Local health departments are now reintroducing inspections on processed meat in night markets and steakhouses to see if their products are labelled correctly, according to Chiang Yu-mei (姜郁美), acting director for the Food and Drug Administration (FDA) yesterday.
Chiang continued by saying that if any meat product is found to be mislabeled, local health departments will demand that the sellers correct the mistakes immediately.
Based on research conducted by Kuomintang (KMT) lawmakers, few restaurants properly label their processed meat products. Since processed meat needs to be cooked thoroughly to guarantee consumers' safety, the KMT lawmakers fear that many consumers may be getting undercooked meat.
In addition, KMT lawmaker Wu Yu-jen (吳育仁) expressed his concern over the issue, saying that many consumers may be unaware that they are being served processed meat. Considering the cost of a real cut of steak, it is questionable for all-you-can-eat barbecue restaurants to launch the NT$700 (S$30) per person sets so commonly seen around the nation.
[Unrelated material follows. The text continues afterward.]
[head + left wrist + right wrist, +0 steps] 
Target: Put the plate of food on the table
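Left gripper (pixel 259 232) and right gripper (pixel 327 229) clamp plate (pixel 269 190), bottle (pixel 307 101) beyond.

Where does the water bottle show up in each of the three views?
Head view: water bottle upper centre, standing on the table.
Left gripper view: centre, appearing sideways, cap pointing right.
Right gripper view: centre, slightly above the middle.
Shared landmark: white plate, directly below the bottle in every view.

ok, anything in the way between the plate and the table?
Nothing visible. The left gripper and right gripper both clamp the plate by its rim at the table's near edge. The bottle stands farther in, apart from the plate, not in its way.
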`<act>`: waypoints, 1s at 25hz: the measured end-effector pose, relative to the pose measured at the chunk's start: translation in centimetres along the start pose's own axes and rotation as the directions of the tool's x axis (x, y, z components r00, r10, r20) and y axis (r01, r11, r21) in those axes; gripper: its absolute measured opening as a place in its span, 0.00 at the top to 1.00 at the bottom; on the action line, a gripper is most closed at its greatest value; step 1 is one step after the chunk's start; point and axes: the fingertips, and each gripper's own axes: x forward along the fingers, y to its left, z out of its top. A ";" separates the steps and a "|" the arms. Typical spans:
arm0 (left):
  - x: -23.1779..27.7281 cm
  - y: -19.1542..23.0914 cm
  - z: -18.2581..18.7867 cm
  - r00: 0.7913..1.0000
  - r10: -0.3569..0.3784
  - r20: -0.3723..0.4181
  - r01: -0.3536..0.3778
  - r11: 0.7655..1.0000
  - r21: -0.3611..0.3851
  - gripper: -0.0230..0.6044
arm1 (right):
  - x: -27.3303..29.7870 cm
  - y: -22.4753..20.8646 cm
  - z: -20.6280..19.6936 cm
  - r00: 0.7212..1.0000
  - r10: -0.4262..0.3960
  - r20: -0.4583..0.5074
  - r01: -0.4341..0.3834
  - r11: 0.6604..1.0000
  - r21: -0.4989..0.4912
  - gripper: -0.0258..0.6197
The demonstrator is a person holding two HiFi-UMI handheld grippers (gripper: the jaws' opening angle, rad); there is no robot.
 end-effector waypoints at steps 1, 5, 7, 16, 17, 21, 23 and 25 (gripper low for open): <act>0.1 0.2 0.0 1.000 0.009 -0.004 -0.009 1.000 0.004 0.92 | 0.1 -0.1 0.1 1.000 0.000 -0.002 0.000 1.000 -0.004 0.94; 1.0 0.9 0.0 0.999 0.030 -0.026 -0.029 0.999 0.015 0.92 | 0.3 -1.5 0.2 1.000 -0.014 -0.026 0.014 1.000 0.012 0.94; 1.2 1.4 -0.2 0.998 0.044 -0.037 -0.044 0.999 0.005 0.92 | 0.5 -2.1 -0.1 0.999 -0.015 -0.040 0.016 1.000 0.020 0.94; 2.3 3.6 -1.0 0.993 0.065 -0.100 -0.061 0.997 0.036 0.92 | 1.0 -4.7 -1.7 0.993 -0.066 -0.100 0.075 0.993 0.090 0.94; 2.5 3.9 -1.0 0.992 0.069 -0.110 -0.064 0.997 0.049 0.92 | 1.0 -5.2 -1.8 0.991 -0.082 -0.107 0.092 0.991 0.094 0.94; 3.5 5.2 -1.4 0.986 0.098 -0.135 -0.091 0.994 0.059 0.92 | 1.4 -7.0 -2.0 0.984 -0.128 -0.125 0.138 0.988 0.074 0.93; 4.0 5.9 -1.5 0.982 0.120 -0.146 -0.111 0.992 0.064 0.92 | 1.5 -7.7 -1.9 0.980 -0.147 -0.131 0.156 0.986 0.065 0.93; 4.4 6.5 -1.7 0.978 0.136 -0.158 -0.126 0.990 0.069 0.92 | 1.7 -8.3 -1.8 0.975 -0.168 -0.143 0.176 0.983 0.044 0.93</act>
KMT lawmakers stated that they will propose an amendment to force restaurants to mark their meat products correctly and to tell the consumers if they are using processed meat instead of original cuts.
In addition, KMT lawmakers also said that the amendments will include punishments for violating the regulation.
Chiang emphasised that since 2004, the central government has been reminding local health departments and restaurants that it is essential to cook processed meat completely in order to rid the products of harmful bacteria.
Currently, companies that sell improperly labelled packaged processed meat can face a fine from NT$40,000 to NT$4 million.
According to Chiang, the government has not authority to force restaurants to properly label processed meat. However, once the proposed amendments are passed, the government will punish all sellers who violate this rule.